▶ **TRY IT**
For this exercise, please find the lines in the entries that include the word "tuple" and copy them.

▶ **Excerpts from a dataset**
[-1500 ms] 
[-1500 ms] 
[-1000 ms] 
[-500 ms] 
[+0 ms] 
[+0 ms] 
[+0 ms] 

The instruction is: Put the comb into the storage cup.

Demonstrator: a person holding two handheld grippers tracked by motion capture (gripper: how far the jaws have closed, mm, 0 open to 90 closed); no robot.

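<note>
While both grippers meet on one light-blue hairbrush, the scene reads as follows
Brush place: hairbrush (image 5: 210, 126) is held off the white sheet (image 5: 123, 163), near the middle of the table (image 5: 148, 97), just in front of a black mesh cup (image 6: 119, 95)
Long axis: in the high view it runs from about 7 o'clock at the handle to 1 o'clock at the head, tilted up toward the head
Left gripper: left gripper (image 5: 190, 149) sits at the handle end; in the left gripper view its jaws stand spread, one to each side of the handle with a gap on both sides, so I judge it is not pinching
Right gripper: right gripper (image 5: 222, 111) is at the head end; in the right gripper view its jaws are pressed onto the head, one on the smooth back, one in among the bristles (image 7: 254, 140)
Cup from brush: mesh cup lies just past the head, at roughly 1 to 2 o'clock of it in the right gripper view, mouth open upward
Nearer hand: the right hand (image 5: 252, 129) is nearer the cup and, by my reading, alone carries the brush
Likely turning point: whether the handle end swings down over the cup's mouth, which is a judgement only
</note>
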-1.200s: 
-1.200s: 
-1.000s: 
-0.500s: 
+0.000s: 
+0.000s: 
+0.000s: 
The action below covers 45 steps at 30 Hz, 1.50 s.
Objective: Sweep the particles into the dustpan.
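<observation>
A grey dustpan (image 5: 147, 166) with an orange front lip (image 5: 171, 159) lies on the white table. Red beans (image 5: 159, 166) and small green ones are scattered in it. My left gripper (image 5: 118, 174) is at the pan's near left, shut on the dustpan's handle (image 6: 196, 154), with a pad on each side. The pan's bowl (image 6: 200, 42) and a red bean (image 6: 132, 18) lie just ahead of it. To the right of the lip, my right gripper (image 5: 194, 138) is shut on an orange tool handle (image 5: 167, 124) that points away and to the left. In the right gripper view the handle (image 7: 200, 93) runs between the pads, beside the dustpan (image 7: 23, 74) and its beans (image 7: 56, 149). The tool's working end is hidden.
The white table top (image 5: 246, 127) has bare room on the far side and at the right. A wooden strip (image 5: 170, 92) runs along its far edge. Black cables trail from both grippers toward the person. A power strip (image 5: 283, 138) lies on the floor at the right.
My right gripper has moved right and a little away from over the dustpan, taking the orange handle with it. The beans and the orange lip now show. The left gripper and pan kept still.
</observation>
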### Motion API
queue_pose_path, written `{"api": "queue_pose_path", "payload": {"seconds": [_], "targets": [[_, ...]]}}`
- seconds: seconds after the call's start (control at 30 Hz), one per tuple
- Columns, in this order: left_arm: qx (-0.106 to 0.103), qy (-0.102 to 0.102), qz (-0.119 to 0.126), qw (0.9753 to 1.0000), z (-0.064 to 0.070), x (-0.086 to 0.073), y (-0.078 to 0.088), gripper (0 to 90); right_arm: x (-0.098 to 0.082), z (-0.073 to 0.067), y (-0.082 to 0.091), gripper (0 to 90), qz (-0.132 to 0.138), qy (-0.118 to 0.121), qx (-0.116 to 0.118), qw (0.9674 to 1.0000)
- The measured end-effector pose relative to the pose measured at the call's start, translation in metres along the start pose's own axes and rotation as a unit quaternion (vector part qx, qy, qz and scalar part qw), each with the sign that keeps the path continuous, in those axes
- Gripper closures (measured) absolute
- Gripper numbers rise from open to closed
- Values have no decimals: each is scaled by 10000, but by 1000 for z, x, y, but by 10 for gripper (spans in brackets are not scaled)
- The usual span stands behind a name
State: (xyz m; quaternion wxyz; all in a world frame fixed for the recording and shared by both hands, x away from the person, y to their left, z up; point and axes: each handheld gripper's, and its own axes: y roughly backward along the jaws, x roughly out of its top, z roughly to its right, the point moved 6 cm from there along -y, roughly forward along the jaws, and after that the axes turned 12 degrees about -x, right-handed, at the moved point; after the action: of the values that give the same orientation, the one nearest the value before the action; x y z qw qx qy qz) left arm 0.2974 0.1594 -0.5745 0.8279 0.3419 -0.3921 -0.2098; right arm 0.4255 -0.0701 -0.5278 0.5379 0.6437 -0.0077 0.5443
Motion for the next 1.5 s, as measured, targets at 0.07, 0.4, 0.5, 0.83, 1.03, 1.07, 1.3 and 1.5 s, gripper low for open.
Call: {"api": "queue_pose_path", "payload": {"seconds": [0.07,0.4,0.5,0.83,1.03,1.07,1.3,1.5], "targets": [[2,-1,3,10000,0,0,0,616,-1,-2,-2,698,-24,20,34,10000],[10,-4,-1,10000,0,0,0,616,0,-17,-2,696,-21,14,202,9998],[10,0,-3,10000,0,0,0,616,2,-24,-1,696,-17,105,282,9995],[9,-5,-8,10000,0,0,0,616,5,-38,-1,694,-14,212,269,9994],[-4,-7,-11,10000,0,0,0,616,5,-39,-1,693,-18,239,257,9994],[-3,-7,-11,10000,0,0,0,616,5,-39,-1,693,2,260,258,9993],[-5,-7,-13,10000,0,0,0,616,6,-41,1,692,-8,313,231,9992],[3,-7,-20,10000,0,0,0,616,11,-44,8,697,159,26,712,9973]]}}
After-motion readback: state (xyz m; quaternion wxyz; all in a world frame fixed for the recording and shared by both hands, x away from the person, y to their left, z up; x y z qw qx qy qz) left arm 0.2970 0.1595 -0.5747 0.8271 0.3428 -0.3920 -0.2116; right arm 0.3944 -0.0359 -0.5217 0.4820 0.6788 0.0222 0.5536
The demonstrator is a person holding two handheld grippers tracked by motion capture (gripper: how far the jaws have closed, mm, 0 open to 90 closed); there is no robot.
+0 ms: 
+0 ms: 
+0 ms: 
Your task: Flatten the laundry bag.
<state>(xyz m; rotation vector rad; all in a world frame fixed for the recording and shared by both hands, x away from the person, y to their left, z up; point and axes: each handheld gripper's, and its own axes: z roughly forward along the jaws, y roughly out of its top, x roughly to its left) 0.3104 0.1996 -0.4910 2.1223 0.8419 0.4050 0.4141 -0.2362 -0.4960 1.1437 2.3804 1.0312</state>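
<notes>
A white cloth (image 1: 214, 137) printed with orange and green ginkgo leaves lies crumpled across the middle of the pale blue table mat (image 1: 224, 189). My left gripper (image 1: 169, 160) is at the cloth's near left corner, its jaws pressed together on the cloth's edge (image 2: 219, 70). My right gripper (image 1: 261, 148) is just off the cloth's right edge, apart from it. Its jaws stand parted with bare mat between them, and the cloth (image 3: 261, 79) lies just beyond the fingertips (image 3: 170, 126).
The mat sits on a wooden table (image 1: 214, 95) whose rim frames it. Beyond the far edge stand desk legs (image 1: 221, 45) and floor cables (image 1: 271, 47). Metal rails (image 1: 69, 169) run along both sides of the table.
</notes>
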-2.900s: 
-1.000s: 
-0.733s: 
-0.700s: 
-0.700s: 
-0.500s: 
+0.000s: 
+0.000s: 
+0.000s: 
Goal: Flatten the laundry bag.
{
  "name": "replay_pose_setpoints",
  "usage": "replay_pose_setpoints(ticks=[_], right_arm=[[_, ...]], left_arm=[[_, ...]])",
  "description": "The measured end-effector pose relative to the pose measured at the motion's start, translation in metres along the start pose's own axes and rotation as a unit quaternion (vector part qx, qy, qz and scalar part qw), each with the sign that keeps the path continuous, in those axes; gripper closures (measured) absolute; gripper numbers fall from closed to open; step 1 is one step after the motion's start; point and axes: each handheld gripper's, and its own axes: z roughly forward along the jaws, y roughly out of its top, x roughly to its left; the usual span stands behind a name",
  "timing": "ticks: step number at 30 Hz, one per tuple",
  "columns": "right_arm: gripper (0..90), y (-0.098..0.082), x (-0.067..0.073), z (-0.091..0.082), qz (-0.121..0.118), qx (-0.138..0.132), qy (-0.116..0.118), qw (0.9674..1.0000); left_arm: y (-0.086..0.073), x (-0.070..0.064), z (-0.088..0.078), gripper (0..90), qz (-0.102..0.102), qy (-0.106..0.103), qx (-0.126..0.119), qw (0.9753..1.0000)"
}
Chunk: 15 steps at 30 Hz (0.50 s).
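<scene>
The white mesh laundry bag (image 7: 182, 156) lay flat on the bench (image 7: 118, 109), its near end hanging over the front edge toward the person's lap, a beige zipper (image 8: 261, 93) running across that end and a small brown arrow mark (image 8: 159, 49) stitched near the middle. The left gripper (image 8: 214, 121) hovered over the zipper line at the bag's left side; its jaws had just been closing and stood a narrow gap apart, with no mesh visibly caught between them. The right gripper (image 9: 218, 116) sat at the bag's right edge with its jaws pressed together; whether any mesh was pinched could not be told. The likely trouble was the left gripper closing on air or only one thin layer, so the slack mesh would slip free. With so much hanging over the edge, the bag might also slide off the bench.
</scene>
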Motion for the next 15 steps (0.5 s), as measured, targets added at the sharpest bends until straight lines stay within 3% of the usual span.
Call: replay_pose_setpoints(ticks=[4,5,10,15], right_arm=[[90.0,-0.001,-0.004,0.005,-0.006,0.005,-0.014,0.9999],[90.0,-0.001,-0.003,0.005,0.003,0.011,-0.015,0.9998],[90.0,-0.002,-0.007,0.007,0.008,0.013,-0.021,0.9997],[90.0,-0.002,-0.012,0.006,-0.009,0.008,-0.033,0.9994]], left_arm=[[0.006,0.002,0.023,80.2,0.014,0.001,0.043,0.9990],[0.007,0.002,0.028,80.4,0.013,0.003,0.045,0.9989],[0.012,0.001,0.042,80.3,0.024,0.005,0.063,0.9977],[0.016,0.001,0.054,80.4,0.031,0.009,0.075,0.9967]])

▶ **YOUR SOLUTION**
- seconds: seconds after the call's start (control at 30 Hz), one per tuple
  "timing": "ticks: step number at 30 Hz, one per tuple",

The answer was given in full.